■ Problem requirements: Output only the lines below that start at the line containing "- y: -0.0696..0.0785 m" and end at the line containing "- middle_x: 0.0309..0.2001", with both ends kept.

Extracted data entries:

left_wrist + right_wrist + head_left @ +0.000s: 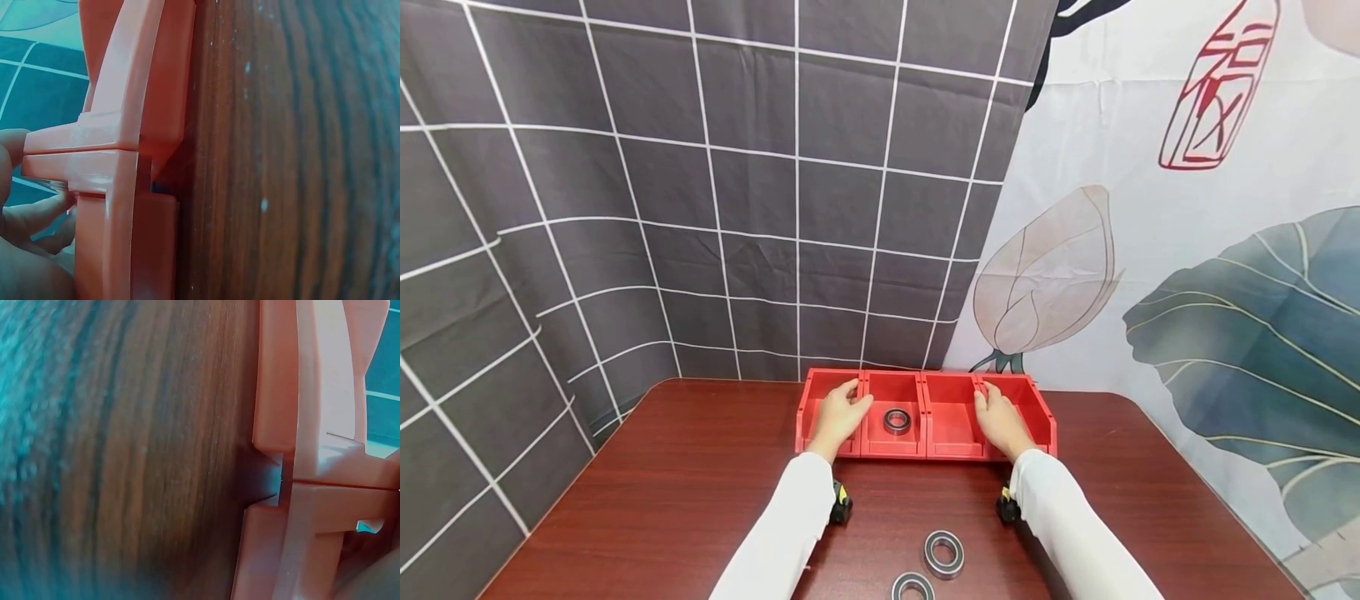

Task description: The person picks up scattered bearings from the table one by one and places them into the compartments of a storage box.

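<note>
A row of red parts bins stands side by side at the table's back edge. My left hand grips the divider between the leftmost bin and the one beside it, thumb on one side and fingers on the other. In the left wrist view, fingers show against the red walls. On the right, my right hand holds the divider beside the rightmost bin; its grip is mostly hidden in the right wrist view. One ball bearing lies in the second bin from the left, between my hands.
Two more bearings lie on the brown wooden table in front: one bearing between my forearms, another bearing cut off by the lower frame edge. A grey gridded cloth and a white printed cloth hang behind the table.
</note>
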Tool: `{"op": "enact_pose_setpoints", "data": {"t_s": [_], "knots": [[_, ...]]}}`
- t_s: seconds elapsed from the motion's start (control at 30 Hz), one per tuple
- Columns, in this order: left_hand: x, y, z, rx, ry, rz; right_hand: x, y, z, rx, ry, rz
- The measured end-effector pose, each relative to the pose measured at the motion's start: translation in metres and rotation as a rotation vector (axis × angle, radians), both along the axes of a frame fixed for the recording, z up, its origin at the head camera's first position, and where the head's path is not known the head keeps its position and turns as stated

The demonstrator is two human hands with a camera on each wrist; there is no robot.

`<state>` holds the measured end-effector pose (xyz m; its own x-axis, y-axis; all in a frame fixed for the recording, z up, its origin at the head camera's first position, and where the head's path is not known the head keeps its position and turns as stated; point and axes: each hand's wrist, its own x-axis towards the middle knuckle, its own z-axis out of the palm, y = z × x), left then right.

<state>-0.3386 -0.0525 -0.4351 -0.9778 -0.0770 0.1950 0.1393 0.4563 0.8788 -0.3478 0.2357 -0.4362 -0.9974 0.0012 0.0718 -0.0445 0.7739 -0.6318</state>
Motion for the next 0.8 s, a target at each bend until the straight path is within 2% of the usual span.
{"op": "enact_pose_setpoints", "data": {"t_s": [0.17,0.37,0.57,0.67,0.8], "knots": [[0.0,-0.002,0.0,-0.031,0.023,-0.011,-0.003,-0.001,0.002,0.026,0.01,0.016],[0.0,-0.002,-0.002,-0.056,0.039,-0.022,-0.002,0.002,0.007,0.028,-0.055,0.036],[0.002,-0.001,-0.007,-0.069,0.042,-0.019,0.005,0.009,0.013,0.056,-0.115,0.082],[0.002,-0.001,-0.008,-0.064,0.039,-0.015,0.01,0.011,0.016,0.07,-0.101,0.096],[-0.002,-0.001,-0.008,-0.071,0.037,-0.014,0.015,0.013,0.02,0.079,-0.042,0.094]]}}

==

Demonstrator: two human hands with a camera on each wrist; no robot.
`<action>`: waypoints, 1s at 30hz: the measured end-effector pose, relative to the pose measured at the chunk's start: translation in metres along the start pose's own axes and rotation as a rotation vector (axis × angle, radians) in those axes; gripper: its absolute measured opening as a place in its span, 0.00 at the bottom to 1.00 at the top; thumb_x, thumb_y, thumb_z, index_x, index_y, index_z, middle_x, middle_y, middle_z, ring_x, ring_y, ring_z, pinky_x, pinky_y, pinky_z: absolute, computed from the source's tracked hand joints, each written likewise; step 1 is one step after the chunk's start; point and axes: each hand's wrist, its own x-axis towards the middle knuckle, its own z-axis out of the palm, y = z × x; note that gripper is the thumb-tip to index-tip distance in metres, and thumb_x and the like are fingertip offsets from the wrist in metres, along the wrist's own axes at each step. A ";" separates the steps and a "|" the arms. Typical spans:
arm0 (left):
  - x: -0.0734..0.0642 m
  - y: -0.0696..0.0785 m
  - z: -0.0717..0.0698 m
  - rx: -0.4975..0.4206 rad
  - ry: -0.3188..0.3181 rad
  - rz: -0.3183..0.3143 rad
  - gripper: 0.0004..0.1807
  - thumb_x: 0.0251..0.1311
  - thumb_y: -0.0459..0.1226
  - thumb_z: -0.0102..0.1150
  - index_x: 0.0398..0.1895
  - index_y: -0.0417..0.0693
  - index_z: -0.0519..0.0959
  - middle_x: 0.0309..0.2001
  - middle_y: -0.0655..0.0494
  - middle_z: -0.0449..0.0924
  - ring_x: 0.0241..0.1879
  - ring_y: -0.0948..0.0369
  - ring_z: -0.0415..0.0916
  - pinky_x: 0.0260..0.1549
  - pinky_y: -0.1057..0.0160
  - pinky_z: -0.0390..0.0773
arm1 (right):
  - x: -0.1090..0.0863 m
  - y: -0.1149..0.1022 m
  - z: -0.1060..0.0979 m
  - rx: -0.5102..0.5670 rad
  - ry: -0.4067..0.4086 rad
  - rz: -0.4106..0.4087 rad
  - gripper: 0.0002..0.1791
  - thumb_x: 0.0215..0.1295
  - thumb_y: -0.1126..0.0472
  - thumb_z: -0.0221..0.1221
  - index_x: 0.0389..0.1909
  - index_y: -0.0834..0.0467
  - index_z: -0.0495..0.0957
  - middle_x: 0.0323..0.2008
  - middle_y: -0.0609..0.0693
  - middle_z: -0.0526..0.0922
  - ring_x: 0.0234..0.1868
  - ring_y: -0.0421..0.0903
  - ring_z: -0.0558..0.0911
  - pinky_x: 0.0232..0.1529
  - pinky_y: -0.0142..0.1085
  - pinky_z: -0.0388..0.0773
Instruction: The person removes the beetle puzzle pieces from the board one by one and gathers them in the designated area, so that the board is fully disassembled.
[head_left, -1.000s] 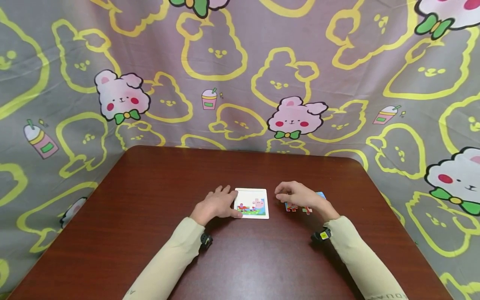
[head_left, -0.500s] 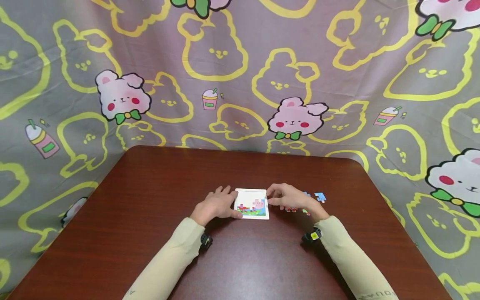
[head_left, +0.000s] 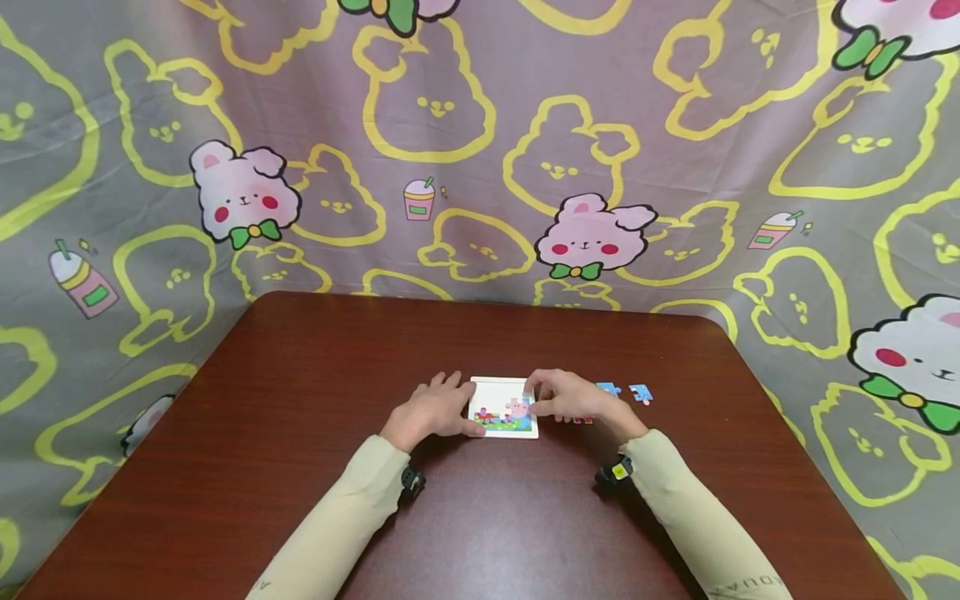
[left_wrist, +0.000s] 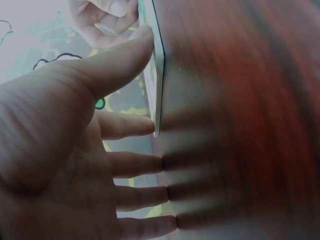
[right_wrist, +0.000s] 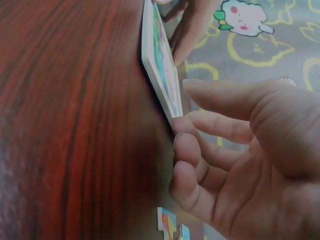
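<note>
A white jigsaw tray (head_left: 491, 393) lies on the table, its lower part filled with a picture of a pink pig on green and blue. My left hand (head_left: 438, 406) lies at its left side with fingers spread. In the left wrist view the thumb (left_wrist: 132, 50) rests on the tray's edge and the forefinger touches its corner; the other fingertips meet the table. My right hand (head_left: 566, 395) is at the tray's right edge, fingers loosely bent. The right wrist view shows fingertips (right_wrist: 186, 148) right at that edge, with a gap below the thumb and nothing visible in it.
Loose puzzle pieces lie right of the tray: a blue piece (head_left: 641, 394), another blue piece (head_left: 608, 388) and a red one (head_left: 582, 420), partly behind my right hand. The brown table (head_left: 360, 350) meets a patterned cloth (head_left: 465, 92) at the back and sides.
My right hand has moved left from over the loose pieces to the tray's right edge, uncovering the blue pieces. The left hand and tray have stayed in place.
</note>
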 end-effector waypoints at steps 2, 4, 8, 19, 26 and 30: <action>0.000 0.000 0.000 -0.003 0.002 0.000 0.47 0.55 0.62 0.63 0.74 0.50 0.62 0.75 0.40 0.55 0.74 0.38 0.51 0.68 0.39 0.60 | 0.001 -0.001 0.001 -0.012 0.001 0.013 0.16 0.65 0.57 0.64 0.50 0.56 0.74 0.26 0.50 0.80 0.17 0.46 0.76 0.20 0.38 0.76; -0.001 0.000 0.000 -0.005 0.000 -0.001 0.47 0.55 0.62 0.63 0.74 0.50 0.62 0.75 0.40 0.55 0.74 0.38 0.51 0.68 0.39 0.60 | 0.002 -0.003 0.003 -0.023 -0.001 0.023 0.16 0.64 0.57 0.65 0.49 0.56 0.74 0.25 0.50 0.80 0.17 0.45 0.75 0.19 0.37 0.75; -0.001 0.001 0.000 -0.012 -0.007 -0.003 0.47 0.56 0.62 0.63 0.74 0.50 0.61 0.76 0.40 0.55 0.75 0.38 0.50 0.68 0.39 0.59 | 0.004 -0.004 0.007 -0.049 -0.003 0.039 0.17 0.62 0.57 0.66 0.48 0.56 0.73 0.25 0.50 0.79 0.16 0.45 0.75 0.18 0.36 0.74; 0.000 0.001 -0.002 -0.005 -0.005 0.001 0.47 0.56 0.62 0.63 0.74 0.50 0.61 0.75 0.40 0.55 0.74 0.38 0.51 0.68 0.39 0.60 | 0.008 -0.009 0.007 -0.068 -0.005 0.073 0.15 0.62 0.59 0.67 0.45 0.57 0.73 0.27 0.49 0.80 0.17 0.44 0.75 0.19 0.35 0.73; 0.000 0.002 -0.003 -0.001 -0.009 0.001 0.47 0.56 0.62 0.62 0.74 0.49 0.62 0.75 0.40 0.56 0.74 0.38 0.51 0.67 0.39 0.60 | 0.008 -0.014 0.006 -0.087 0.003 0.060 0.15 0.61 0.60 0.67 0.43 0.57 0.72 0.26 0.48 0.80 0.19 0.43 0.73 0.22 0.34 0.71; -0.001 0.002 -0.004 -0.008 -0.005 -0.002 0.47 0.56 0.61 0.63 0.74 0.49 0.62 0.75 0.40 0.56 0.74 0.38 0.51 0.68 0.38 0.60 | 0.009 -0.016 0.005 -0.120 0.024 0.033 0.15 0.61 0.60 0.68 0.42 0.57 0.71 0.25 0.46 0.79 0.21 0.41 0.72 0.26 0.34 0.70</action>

■ Response area:
  - y: -0.0696..0.0785 m
  - z: -0.0717..0.0698 m
  - rx: -0.4975..0.4206 rad
  - ry: -0.3188..0.3181 rad
  - rz: -0.3183..0.3143 rad
  - gripper: 0.0004..0.1807
  - thumb_x: 0.0251..0.1311
  - thumb_y: -0.0459..0.1226
  - thumb_z: -0.0102..0.1150
  - index_x: 0.0398..0.1895
  - index_y: -0.0417..0.0693
  - index_z: -0.0519..0.0959
  - middle_x: 0.0309..0.2001

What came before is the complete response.